» **What is being asked**
Find and copy every line in the records that includes the string "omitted".
==== Excerpted data
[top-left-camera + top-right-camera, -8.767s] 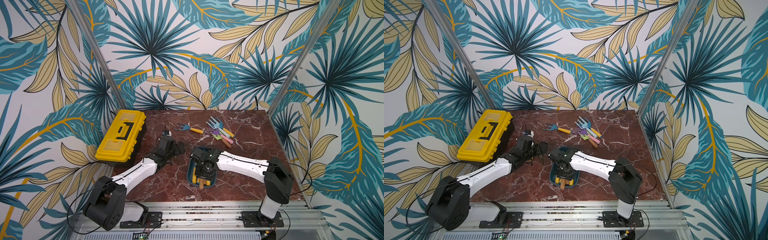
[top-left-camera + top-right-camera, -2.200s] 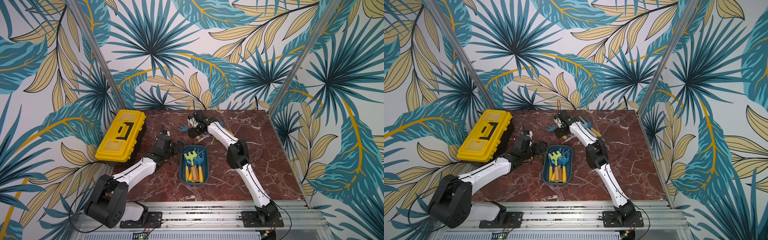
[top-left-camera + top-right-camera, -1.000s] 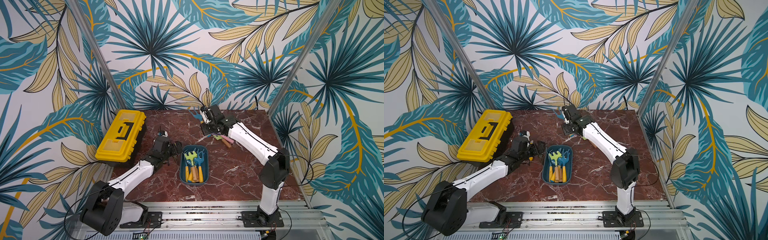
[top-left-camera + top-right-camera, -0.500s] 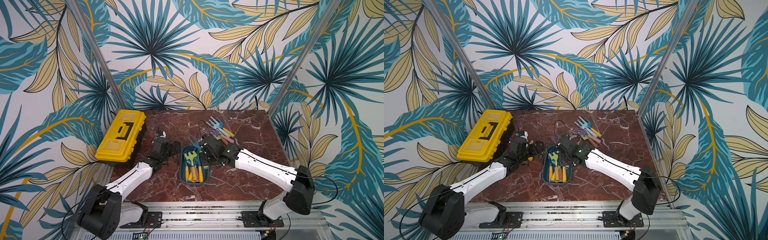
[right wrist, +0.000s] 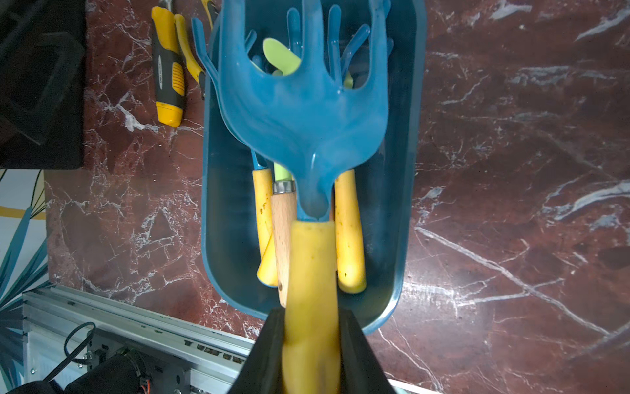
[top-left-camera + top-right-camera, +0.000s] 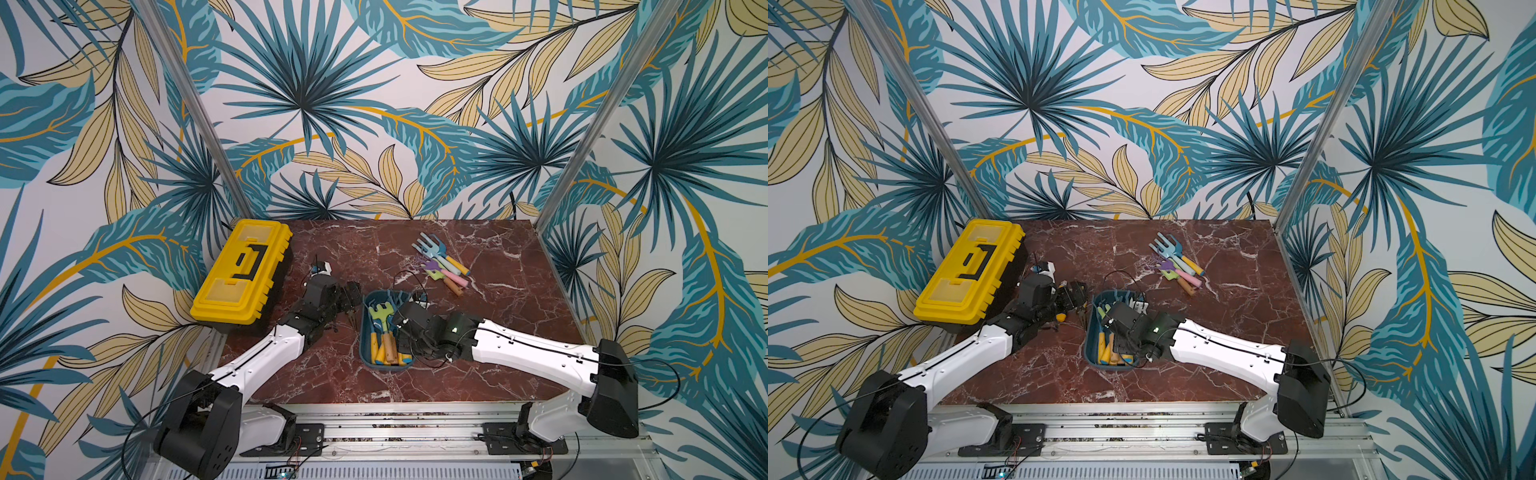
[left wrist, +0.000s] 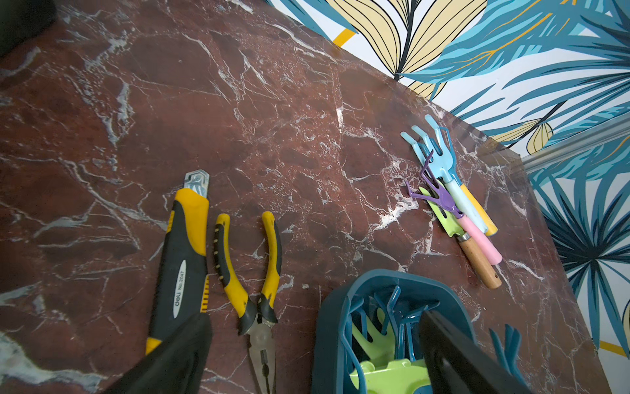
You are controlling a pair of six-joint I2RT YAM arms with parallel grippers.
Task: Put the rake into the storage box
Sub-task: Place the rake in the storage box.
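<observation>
Top views: box (image 6: pixel 363 340) lower middle of frame, several tools (image 6: pixel 382 332) already in it; right gripper (image 6: pixel 402 332) over its right edge; left gripper (image 6: pixel 350 296) just beside its left wall, spread wide, empty; spare rakes (image 6: pixel 441 262) upper right, well apart. Right wrist: rake (image 5: pixel 303 112) clamped by its yellow handle, head above box. Not let go yet; release is left, I judge. Left wrist: pliers (image 7: pixel 254 273), knife (image 7: pixel 184 259) on the marble beside box.
</observation>
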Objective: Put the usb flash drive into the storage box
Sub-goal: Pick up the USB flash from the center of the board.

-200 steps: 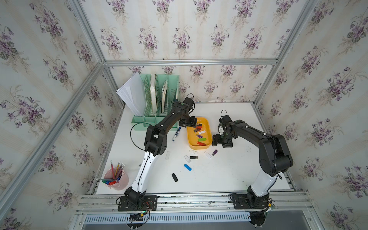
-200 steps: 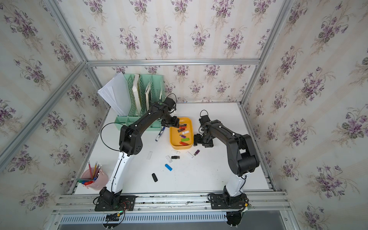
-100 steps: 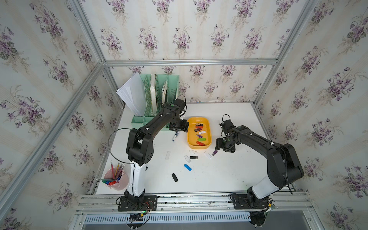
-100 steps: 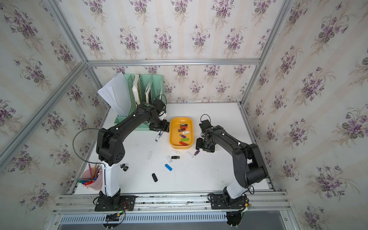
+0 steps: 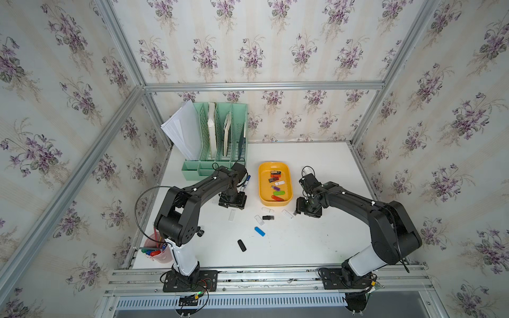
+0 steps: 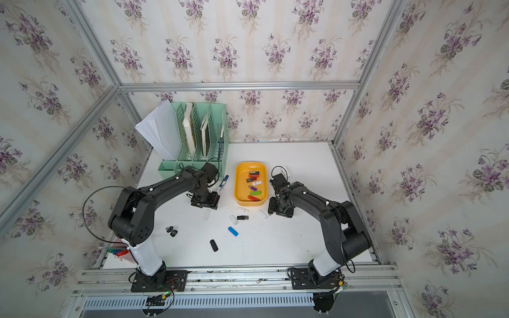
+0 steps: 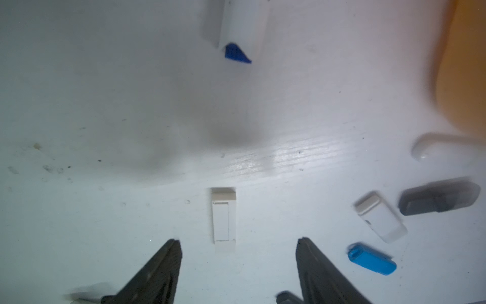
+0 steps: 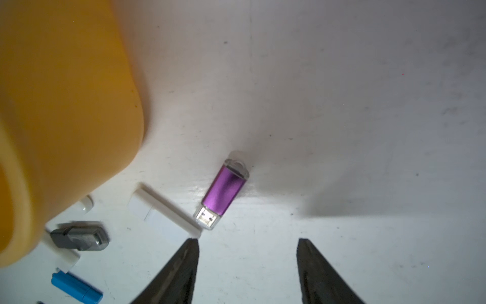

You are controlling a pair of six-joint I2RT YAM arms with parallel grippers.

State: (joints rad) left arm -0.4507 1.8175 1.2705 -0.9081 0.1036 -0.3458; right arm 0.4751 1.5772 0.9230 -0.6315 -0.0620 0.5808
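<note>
step: pick approach, nothing gripped yet. Several drives already lie in the shallow yellow-orange plastic storage box (image 5: 260, 187). More lie loose on the white tabletop (image 5: 316, 170).
left claw (image 7: 238, 240): fingers apart, empty, low over the tabletop. The flat white rectangular usb flash drive (image 7: 223, 218) lies dead ahead. Its long axis is in line with the claw and its near end is about level with the fingertips.
right claw (image 8: 247, 239): fingers apart, empty. The purple metallic usb flash drive (image 8: 223, 189) with clear cap lies just ahead of the tips, skewed and offset toward one finger. A long white capped drive (image 8: 163, 213) ends right at that finger's tip; contact can't be told.
box position: between the two claws, a bit ahead of each, just beside the right claw.
next, left (judgement): ease forward, drop until the fingers straddle the narrow width, close. The drive is thin, so the tips must nearly meet the tabletop.
next, right (judgement): shift sideways, twist to match the skew, stay off the white neighbour. Then lift over the box wall and release.
top views only: box contents, both arms' pose, the whole spread of loose drives. The purple drive is hard to make out beside the right claw there.
wrist views only: finger gap and drive alignment. The right wrist view sees just the box's outer wall, not its inside.
</note>
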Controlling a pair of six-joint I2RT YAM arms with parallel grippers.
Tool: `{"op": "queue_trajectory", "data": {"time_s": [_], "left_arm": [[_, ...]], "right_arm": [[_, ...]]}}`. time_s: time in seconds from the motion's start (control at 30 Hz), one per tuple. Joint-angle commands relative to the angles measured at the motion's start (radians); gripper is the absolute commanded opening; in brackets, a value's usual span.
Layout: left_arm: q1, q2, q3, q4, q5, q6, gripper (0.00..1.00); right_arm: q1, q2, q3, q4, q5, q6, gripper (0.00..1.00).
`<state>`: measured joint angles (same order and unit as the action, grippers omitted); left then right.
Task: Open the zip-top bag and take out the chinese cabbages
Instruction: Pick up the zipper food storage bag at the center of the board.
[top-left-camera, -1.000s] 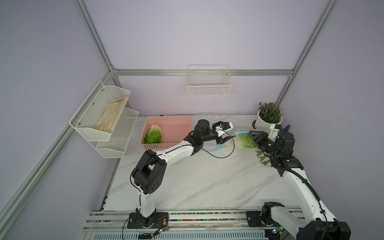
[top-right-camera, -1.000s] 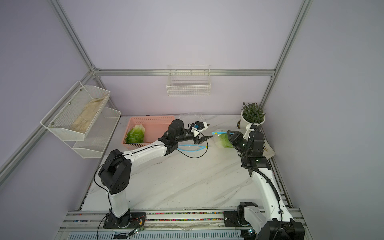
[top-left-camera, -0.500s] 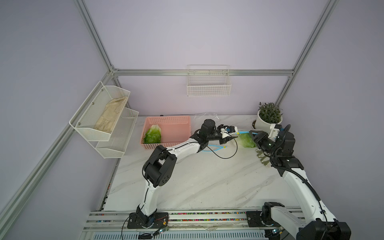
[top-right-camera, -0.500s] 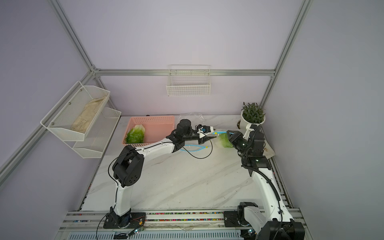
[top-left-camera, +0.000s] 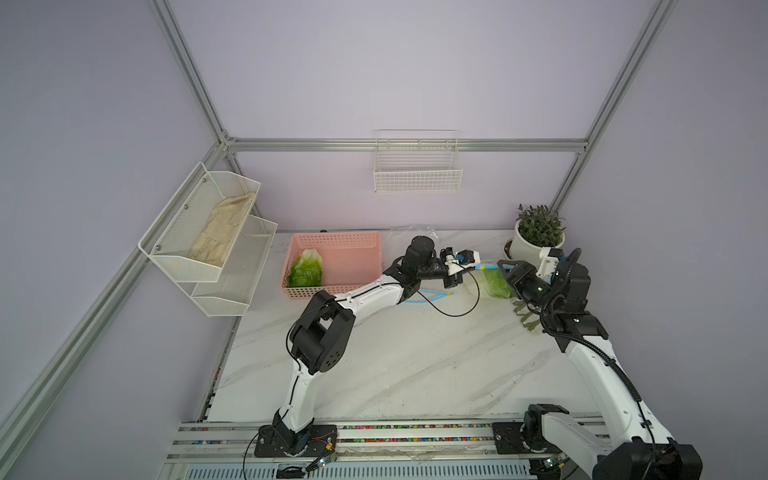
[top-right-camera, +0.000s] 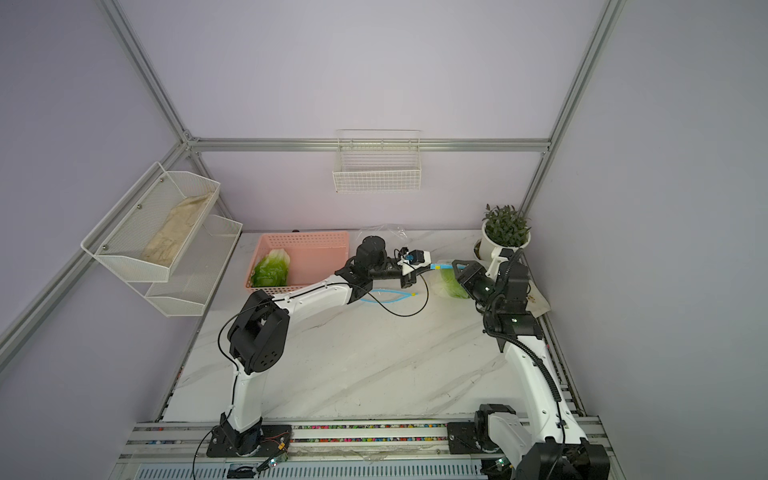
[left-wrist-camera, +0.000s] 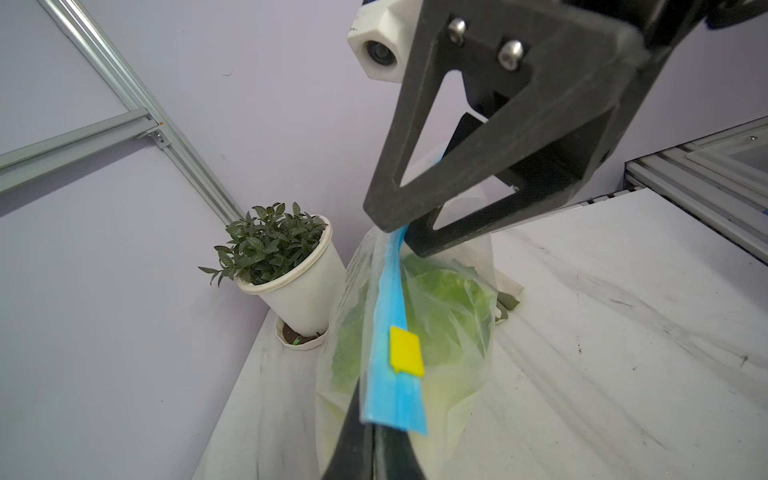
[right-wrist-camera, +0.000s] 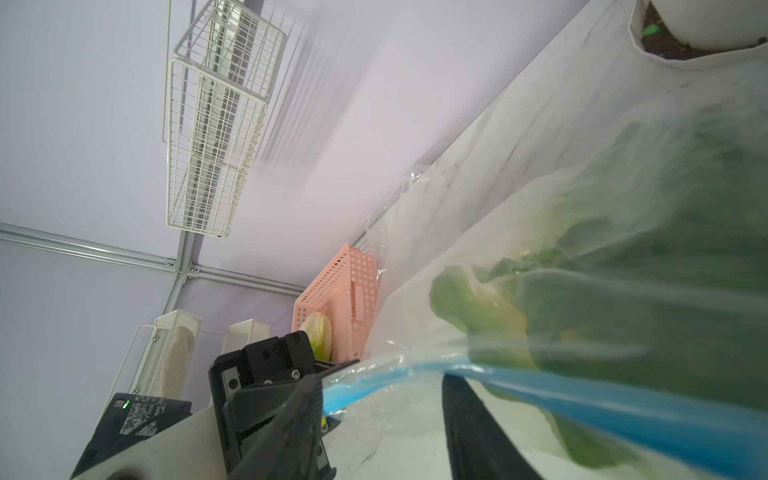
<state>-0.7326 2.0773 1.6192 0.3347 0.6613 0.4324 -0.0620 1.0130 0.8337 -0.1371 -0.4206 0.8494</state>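
Both arms are the same build: glossy white links on the left arm (top-left-camera: 365, 296) and right arm (top-left-camera: 600, 376), plus chunky black joint housings (top-left-camera: 322, 340) with little round holes. A thin black cable (top-left-camera: 453, 315) hangs off the left one. The right one wears ribbed black conduit (top-left-camera: 615, 365) and tiny green LEDs (top-left-camera: 539, 288). The right gripper (left-wrist-camera: 405, 232) has black open-triangle fingers (left-wrist-camera: 409, 124), two silver screws (left-wrist-camera: 512, 53) and a white camera housing (left-wrist-camera: 376, 48).

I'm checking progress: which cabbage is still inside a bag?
The cabbage beside the potted plant, wrapped in the clear blue-zip bag; the other cabbage lies bare in the pink basket.
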Motion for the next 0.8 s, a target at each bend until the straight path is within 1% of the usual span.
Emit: {"op": "queue_trajectory", "data": {"time_s": [0.0,0.1,0.2,0.3,0.37,0.43,0.5,0.63,0.7,0.77], "left_arm": [[-0.014,-0.058,0.017,0.038,0.016,-0.098,0.0],[-0.028,-0.097,-0.02,0.062,0.002,-0.169,0.0],[-0.046,-0.156,-0.092,0.121,-0.017,-0.238,0.0],[-0.051,-0.209,-0.17,0.208,-0.049,-0.351,0.0],[-0.05,-0.24,-0.199,0.21,-0.078,-0.429,0.0],[-0.051,-0.267,-0.23,0.211,-0.095,-0.472,0.0],[-0.051,-0.297,-0.265,0.218,-0.115,-0.529,0.0],[-0.051,-0.369,-0.341,0.218,-0.117,-0.606,0.0],[-0.051,-0.413,-0.39,0.214,-0.132,-0.61,0.0],[-0.05,-0.464,-0.44,0.171,-0.163,-0.608,0.0]], "right_arm": [[-0.004,-0.018,0.058,-0.03,0.017,-0.049,0.58],[-0.004,-0.048,0.083,-0.072,0.063,-0.095,0.63],[-0.004,-0.083,0.118,-0.114,0.117,-0.143,0.66],[-0.004,-0.096,0.165,-0.168,0.162,-0.205,0.69],[-0.004,-0.103,0.196,-0.192,0.166,-0.249,0.72],[-0.004,-0.116,0.214,-0.199,0.16,-0.274,0.73],[-0.004,-0.128,0.234,-0.2,0.146,-0.304,0.74],[-0.004,-0.134,0.284,-0.2,0.064,-0.396,0.75],[-0.004,-0.134,0.296,-0.182,0.002,-0.448,0.75],[-0.002,-0.13,0.308,-0.165,-0.071,-0.496,0.75]]}}
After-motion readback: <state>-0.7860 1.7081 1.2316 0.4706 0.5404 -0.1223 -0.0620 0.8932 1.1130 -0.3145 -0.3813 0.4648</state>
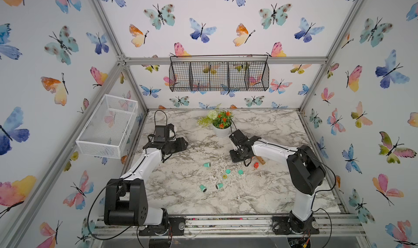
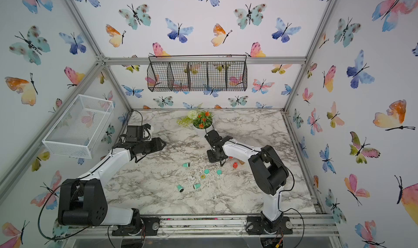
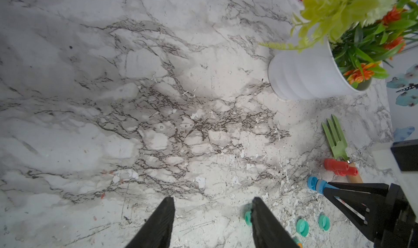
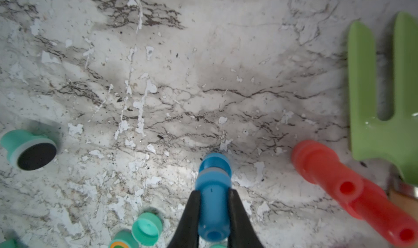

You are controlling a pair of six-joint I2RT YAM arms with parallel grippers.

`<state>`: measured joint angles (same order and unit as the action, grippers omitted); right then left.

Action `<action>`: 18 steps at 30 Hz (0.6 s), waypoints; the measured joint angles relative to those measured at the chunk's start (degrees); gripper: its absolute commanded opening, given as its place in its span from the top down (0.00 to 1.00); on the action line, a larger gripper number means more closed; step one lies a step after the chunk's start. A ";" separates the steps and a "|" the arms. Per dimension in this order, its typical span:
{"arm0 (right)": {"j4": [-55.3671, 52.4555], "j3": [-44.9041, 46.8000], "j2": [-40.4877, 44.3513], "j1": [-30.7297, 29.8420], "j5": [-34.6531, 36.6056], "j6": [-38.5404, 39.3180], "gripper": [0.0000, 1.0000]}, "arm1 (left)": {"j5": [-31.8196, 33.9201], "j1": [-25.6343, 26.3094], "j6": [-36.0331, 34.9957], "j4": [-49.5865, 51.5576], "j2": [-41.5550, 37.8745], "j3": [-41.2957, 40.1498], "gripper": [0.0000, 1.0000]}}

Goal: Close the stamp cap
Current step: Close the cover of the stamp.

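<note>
My right gripper is shut on a blue stamp, which lies lengthwise between the fingers. The stamp's blue cap sits on its far end, close to the marble table. The left wrist view shows the same blue stamp sticking out of the right gripper. My left gripper is open over bare marble with nothing between its fingers. A loose teal cap lies open side up. A teal stamp lies on its side with its black pad showing. In both top views the blue stamp is hidden under the right wrist.
A red stamp and a green garden fork lie beside the right gripper. Teal stamps and caps are scattered mid-table. A white flower pot stands at the back.
</note>
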<state>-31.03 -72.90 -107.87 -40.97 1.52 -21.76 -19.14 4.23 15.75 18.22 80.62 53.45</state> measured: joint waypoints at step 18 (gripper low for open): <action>-0.04 -2.64 -2.19 0.00 -0.13 0.87 0.98 | 0.04 0.00 0.02 -0.02 0.00 0.00 0.43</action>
<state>-31.07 -75.55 -110.06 -40.97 1.39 -20.88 -19.09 4.23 15.77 18.20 80.62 53.45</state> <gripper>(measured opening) 0.194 0.568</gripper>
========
» **Solution for this task**
`<state>`: measured joint angles (same order and unit as the action, grippers omitted); left then right.
`<state>`: measured joint angles (same order and unit as the action, grippers omitted); right then left.

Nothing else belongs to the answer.